The third column of Figure 4 shows the flare at ≈17:50:30UT, about 1 minute after the redshifts were first observed. The 30–70 keV coronal source is still present and has now a more similar shape to the 6–12 keV emission from the flare loops, but with a slightly different orientation. At around this time, simultaneous blue and redshifts are observed in the Fe xxi spectra at the flare looptops in different locations, which are indicated by the triangle symbols. Finally, the fourth column shows the flare at around 17:52 UT, when some faint red and simultaneous red and blueshifts are still observed. The location of maximum intensity of both RHESSI images now seems to have shifted eastward along the flare arcade, possibly indicating that reconnection is taken place at a different location than previously observed. Some of the Fe xxi shifts are co-spatial with the new location of the X-ray sources, whereas some faint shifts are still observed in the south-west part of the arcade, where the RHESSI sources are not clearly visible anymore. One possible explanation is that the accelerated electrons are still present there, but that their emission is too faint to be observed by RHESSI.

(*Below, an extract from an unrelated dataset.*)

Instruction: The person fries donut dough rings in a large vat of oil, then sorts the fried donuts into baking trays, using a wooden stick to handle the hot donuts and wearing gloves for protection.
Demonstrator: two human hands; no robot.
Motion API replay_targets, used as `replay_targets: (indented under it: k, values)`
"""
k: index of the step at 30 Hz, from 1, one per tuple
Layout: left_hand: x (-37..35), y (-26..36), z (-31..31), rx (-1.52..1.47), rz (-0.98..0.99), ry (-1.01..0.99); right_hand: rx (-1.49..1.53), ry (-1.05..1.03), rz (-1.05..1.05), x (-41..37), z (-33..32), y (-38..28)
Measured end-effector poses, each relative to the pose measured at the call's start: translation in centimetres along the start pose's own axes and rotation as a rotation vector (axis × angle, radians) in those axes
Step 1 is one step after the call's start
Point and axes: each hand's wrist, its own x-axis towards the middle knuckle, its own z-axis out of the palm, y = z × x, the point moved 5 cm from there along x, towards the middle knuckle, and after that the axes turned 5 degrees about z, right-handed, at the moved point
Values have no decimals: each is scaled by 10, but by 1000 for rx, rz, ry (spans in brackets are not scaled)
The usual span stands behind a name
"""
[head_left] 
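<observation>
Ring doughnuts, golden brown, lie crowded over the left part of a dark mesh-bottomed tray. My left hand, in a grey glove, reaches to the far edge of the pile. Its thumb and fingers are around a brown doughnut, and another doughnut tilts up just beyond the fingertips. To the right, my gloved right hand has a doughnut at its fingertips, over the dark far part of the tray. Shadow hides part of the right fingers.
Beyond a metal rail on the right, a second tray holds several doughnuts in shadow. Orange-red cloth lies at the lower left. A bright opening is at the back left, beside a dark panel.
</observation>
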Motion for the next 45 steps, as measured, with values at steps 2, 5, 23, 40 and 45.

In Figures 5 and 6, we show in more details some of the Fe xxi spectra, whose position is indicated by the colored filled symbols in Figure 4. For each row of Figure 5, the left panels show the Fe xxi CCD image (left, in negative color scale) and the overlaid red arrow indicates the location of the faint redshift in the Fe xxi line. We note that the Fe xxi spectrum is dominated by the bright and broad at-rest emission from the flare looptops, whereas the redshifted emission can only be observed as a red wing on the Fe xxi line profile. We averaged the Fe xxi spectra over the pixels where the red wing is more intense, between the two horizontal dotted yellow lines overplotted on the detector images, and the resulting spectra are shown on the corresponding right panels. The top panels present the Fe xxi results for one of the first observations of redshifts at the looptop arcade, at the pixels indicated by the pink diamond sign in the second column of Figure 4, whereas the bottom panels of Figure 5 indicate a redshift which is observed later on, during raster 177 and exposure 2, at the location indicated by the light-blue diamond in the third column of Figure 4. Both observations show Fe xxi redshifts of about 200 km s⁻¹, but in the second case (bottom panel of Figure 5), the redshifted profile is more intense and its profile is clearly separated from the main at-rest Fe xxi component.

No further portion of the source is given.